-------- Data extract --------

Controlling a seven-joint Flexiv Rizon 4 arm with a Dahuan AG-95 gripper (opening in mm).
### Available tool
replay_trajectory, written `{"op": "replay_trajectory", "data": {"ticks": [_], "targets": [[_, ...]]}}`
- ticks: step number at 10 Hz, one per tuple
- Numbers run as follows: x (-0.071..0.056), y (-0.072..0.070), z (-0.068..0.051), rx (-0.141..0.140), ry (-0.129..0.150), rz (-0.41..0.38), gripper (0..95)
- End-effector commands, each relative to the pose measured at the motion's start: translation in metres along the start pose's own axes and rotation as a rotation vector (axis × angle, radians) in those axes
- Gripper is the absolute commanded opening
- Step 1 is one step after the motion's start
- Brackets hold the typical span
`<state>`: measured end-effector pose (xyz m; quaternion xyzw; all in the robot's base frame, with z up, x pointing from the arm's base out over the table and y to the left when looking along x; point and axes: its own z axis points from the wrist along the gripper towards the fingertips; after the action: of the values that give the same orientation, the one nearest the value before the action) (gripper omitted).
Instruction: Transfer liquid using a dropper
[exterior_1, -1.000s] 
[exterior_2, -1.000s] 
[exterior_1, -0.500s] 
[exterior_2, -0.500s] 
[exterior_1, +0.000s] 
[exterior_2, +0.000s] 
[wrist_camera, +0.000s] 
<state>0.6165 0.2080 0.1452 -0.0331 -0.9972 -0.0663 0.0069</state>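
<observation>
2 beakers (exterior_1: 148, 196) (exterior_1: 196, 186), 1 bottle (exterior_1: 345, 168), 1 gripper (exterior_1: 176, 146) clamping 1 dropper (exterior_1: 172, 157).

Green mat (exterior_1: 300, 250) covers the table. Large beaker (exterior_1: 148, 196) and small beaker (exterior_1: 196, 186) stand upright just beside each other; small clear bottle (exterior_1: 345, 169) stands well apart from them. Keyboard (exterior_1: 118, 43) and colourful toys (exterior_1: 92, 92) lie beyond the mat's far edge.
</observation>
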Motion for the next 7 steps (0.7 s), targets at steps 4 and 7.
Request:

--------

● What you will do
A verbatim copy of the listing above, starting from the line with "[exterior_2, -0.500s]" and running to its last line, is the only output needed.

● Task result
[exterior_2, -0.500s] 
[exterior_1, +0.000s] 
[exterior_2, +0.000s] 
[wrist_camera, +0.000s] 
<state>0.6165 0.2080 0.1452 -0.0331 -0.9972 -0.0663 0.0069</state>
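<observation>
2 beakers (exterior_1: 148, 196) (exterior_1: 196, 186), 1 bottle (exterior_1: 345, 168), 1 gripper (exterior_1: 176, 146) clamping 1 dropper (exterior_1: 172, 157).

Green mat (exterior_1: 300, 250) covers the table. Large beaker (exterior_1: 148, 196) and small beaker (exterior_1: 196, 186) stand upright just beside each other; small clear bottle (exterior_1: 345, 169) stands well apart from them. Keyboard (exterior_1: 118, 43) and colourful toys (exterior_1: 92, 92) lie beyond the mat's far edge.
</observation>
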Motion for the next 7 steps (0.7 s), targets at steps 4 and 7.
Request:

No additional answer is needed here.